Michael Benjamin, MIT

This talk provides an overview new features and improvements contained MOOS-IvP Release 22.8, as well as discussions about upcoming project efforts. New release features can be grouped into the broad categories of (a) Core autonomy, (b) Simulation, (c) Mission Monitoring, (d) Automated Testing, (e) Mission Analysis

Core autonomy improvements can be found in the IvP Helm itself, IvP Behavior superclass features, and the core support modules of the Contact and Obstacle Managers. The helm includes new support for discerning between goal-directed and constraint-based behaviors to ensure there is always at least a single goal-directed behavior. The IvPBehavior and IvPConctactBehavior superclasses contain several new components to ease behavior development and provide more run-time configuration options through event flags and macros. The new contact manager, pContactMgrV20 replaces the previous contact manager with several new features. The obstacle manager has also been substantially augmented in terms of memory management and obstacle generation.

Simulation improvements include a new replacement for uSimMarine, uSimMarineV22 which supports very high time warp simulations of up to 400x realtime in headless modes, and up to 100x in GUI based sims. Mods to pMarineViewer and other apps have been made to handle the higher time warp simulations. An obstacle simulator, uFldObstacleSim, has been substantially improved to support obstacle avoidance automated simulations and testing.

Substantial mission monitoring improvements have been introduced through a new regime called RealmCasting, similar to AppCasting in earlier releases. Nodes (vehicles and shoreside) are able to produce RealmCasting reports holding the recent publications and subscriptions for a given node and application.
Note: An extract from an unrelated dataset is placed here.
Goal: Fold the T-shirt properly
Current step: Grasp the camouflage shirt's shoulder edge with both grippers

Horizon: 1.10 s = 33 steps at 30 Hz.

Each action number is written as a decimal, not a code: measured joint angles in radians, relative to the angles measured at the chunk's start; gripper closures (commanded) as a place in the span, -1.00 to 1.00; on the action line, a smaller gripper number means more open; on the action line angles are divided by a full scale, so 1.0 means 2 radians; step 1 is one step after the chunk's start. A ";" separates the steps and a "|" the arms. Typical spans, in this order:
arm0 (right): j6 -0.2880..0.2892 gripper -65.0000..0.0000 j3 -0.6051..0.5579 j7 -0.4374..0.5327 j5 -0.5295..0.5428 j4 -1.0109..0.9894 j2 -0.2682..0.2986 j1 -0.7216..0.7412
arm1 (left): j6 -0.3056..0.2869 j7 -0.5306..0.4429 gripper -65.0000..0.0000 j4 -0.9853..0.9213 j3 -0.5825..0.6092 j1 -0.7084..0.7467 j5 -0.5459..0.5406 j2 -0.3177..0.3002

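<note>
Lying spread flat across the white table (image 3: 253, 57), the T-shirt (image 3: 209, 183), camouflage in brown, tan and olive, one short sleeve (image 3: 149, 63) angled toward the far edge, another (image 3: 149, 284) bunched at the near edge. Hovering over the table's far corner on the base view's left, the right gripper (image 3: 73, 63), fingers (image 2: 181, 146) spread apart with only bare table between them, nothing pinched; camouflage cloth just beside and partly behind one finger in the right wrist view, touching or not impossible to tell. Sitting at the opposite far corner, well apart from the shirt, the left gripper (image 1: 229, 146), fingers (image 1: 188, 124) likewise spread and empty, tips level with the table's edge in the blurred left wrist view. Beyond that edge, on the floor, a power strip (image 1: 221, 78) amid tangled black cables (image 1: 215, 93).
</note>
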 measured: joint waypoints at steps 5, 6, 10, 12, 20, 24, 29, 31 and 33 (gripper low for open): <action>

Watch reports are also possible to monitor one or more variables across all vehicles, without any coding changes. The pMarineViewer app has also been improved for rendering efficiency in the higher time warp regime, and to support RealmCasting, and to allow for a more customized GUI button layout.

Automated testing improvements have been made to auto-launch missions, using modified versions of uPokeDB and uQueryDB, and through a single customizable script for launching headless missions supervised for completion based on customizable conditions. A number of testing MOOS apps have been written or improved for detecting vehicle or obstacle collisions or near misses, as well as detecting anomalies like trajectory wrap-around.

Mission analysis tools such as alogview have been improved to more efficiently handle missions with large numbers of vehicles, MOOS variables or both. A number of new command line utilities have been added or improved to quickly analyze log files for events of interest such as obstacle or vehicle encounters, or to follow helm mode progression and behavior spawning and deletion.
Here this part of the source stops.